These features encompass diagnoses, age, sex,
resource-intensive interventions received at index
acute care hospitalisation, and resource-intensifying
co-morbidities diagnosed at index acute care
hospitalisation. Given that the contributions of these
features to clinical profile variability had already
been adjusted for through multiple iterations,
they were unlikely to be selected by the URPSS
algorithm to split a segment into subpopulations.

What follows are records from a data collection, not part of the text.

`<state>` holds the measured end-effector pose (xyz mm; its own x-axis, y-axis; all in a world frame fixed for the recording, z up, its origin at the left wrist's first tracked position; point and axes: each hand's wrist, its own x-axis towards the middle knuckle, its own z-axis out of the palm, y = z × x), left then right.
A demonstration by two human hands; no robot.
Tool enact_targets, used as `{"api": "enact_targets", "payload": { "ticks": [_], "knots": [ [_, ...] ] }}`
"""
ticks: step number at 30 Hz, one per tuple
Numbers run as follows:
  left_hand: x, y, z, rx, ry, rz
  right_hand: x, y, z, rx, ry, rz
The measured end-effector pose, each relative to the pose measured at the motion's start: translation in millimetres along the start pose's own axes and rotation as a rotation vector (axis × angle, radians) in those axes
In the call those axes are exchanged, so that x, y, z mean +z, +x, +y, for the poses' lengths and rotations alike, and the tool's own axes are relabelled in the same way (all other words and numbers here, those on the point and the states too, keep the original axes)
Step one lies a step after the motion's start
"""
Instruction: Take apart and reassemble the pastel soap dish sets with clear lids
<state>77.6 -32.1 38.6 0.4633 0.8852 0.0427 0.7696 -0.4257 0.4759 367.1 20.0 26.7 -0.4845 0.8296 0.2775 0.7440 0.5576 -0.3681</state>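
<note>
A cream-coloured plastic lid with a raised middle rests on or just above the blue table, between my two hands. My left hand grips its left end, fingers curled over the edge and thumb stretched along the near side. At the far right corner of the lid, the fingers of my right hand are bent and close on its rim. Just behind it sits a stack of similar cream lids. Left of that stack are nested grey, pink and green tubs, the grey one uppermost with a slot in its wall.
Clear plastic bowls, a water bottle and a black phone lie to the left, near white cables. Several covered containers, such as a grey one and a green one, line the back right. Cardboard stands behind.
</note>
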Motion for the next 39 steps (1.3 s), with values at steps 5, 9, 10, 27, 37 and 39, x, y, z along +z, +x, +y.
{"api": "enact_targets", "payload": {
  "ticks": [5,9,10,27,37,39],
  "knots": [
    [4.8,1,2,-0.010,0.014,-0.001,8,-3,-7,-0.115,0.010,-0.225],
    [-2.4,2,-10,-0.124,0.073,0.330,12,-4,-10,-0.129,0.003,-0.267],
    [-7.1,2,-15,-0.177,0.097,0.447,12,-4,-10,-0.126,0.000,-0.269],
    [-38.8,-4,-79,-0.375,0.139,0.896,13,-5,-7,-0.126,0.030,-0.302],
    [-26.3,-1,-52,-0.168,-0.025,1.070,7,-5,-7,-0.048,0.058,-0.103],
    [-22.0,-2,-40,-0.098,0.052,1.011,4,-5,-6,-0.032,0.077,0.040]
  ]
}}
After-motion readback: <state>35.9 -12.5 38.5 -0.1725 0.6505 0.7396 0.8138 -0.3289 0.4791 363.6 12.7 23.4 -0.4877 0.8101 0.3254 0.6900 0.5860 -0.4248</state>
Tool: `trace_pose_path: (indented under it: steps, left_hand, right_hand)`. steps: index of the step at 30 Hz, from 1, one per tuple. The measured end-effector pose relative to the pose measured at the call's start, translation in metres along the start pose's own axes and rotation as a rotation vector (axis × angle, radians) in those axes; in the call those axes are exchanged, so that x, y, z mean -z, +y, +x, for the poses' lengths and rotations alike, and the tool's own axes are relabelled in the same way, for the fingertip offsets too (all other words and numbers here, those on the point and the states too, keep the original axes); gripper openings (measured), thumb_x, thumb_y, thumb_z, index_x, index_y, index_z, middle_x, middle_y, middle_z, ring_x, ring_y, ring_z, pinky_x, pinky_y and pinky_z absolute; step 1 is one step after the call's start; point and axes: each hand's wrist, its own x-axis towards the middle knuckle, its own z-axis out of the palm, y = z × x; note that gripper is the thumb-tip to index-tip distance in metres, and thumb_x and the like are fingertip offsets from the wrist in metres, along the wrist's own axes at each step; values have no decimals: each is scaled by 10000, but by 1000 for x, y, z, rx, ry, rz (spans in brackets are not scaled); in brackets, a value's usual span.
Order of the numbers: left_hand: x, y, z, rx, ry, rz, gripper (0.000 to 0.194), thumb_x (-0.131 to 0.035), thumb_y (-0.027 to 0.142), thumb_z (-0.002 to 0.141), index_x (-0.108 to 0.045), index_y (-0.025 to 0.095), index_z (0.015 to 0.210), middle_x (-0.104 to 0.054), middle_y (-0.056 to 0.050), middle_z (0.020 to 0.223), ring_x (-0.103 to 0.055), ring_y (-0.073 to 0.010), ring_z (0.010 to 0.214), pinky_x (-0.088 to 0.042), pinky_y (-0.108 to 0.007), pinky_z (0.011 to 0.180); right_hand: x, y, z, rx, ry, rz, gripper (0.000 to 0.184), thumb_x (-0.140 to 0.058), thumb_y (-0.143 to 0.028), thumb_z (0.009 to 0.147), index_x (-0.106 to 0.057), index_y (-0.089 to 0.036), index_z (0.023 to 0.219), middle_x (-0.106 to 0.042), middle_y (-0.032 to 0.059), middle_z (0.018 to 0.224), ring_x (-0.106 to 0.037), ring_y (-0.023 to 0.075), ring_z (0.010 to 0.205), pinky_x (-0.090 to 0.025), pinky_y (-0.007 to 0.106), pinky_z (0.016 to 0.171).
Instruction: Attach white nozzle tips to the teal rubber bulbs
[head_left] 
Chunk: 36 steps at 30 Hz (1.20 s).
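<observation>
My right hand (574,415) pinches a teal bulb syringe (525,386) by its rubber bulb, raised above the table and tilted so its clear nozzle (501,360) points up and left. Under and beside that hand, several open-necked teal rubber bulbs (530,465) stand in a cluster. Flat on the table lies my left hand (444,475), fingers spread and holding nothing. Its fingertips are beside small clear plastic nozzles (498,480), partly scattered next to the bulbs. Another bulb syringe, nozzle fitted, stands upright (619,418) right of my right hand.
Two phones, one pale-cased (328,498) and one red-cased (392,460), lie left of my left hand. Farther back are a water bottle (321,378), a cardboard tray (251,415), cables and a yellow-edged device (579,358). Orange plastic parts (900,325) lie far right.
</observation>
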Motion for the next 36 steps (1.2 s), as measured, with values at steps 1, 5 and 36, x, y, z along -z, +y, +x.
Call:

Our focus therefore remained on demonstrating the
high prevalence of clinical complexity and 28-day
rehospitalisation among the NS groups, rather than
on features not selected by the URPSS.
We tested our hypotheses regarding the
elevated risks of the NS groups compared with their
parent segments (particularly for the 50-64–year-old
population) through selected paired comparisons
and omnibus testing. By aggregating results
across different same-CMG pairs, we followed the
standard epidemiological practice of utilising all
available evidence from various subgroups within
a single sample to maximise the robustness and
generalisability of estimates while adjusting for
inherent sample stratification.22 23 Indeed, whereas
analysis of an entire sample may overlook underlying
confounding factors, a strong focus on stratified
subgroup analyses can lead to misinterpretations
that inflate the effects of confounding variables on
outcomes and distort the relationships between risk
factors and outcomes.24 25 To quantify the likelihood
of clinical complexity and 28-day rehospitalisation
rates in the NS groups versus their parent segments,
we pooled ORs using the Mantel-Haenszel formula26
across same-CMG pairs within each age population
and between the 50-64–year-old and ≥65–year-old
populations (calculated from the ORs and associated
95% CIs and P values reported in Table 1). This
approach allowed us to evaluate overall differences
in co-morbidity, chronic illnesses, and 28-day
rehospitalisations between age-groups and between the NS groups and their corresponding segments.
The Mantel-Haenszel formula has been applied in
diverse clinical contexts involving a single patient
sample or population, including a targeted patient
group with traumatic brain injury,27 a regional
population admitted from multiple hospitals with
different major diagnoses,28 and a case-control
study combining matched and unmatched control
groups.29 Results reported below include pooled
ORs, 95% CIs, P values, and, where applicable, Q
statistics with corresponding P values to indicate
significant heterogeneity among pooled ORs.
Results
Below, we describe the clinical profiles of typical
patients (medoids) in the 50-64–year-old and
≥65–year-old populations and their corresponding
population segments. We then report the order in
which the URPSS algorithm selected PAC services
based on their unique statistical importance in
classifying 28-day rehospitalisation. We also
characterise the clinical profiles of patients who
received none of the URPSS-selected PAC services
(ie, the NS groups). Finally, we compare the rates of
resource-intensifying co-morbidities, the presence
of two or more chronic diseases, and 28-day
rehospitalisations between the NS groups and their corresponding segments, as well as between the
50-64–year-old and ≥65–year-old populations.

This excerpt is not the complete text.